▼
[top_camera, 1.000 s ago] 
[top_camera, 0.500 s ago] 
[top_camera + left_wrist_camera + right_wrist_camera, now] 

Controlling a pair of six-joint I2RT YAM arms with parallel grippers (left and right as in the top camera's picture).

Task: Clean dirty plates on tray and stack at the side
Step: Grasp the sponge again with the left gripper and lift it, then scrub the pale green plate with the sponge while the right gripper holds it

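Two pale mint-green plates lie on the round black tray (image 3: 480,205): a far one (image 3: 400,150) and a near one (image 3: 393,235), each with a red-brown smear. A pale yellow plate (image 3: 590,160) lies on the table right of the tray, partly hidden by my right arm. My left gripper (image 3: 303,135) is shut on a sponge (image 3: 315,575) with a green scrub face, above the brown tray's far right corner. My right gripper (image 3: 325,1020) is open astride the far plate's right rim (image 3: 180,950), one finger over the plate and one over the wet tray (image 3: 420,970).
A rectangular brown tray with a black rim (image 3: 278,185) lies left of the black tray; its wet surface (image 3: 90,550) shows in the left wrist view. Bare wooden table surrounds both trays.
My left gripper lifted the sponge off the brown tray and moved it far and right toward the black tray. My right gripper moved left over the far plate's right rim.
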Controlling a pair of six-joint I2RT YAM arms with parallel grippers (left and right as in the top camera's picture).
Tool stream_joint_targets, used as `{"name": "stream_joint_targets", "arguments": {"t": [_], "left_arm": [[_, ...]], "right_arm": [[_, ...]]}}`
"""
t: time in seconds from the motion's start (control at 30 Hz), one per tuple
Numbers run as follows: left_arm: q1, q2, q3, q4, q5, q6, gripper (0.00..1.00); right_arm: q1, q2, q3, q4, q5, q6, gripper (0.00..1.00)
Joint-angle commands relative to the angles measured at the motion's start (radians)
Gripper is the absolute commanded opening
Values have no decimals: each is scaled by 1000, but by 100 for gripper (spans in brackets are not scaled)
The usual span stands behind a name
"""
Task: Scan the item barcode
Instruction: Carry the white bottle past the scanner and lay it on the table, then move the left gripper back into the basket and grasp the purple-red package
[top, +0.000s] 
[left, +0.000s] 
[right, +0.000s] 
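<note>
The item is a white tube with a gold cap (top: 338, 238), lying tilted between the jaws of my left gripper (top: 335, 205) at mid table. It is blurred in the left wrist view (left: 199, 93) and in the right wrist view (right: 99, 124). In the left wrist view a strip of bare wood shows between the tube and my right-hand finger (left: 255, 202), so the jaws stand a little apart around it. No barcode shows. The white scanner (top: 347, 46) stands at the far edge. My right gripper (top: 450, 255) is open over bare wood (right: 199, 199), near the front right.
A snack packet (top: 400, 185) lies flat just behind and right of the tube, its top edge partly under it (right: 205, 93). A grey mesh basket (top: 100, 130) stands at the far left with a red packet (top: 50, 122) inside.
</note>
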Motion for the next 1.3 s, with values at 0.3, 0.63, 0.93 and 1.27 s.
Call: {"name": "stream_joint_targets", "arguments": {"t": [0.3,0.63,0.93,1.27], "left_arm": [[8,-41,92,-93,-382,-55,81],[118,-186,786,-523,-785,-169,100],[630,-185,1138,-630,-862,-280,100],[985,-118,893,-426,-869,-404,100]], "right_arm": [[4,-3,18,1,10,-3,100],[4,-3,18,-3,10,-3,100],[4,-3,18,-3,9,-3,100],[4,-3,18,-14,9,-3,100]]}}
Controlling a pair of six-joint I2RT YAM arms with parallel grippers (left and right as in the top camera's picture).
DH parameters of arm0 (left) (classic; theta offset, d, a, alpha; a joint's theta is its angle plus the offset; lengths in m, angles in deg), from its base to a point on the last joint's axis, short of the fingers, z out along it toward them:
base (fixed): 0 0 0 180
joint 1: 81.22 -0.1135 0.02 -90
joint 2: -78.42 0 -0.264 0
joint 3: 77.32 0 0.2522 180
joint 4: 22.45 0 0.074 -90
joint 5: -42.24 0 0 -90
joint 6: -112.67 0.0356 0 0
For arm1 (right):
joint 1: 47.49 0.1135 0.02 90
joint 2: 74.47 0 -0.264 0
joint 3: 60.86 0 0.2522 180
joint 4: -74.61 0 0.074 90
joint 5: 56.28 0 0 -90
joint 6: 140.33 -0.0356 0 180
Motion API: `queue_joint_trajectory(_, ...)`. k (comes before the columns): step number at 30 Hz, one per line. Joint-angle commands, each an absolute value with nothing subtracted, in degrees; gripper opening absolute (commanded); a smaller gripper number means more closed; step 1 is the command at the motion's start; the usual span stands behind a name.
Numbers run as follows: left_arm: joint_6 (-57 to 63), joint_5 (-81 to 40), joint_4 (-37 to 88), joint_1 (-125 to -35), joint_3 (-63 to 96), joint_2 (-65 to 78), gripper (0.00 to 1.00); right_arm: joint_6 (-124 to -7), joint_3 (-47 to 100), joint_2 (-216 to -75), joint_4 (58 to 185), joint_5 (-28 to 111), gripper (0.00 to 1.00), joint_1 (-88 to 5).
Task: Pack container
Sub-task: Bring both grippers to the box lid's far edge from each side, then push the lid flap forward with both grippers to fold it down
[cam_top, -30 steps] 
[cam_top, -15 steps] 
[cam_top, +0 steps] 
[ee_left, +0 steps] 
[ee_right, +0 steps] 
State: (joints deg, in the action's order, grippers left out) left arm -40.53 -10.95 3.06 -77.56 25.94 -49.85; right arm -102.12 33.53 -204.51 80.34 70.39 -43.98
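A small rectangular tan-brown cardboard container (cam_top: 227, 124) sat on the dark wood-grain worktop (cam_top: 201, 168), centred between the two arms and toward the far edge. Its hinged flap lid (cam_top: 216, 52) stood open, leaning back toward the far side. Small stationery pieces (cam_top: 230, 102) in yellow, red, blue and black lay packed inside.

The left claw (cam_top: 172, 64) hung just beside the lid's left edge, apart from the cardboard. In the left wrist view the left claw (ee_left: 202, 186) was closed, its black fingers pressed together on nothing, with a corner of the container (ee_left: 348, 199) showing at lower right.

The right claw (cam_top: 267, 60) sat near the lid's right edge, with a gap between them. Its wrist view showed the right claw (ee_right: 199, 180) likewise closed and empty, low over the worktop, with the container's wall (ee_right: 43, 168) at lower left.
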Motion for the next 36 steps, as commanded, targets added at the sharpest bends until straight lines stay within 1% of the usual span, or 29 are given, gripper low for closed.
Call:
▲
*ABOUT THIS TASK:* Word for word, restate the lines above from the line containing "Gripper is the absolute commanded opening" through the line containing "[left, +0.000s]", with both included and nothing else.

*RESULT FOR THIS EXERCISE:*
Gripper is the absolute commanded opening
Values have no decimals: each is scaled by 1000, but by 100 for gripper (spans in brackets are not scaled)
The usual span stands behind a name
"""
Task: Scan the item barcode
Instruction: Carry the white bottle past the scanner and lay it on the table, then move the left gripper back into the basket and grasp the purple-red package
[top, +0.000s] 
[left, +0.000s] 

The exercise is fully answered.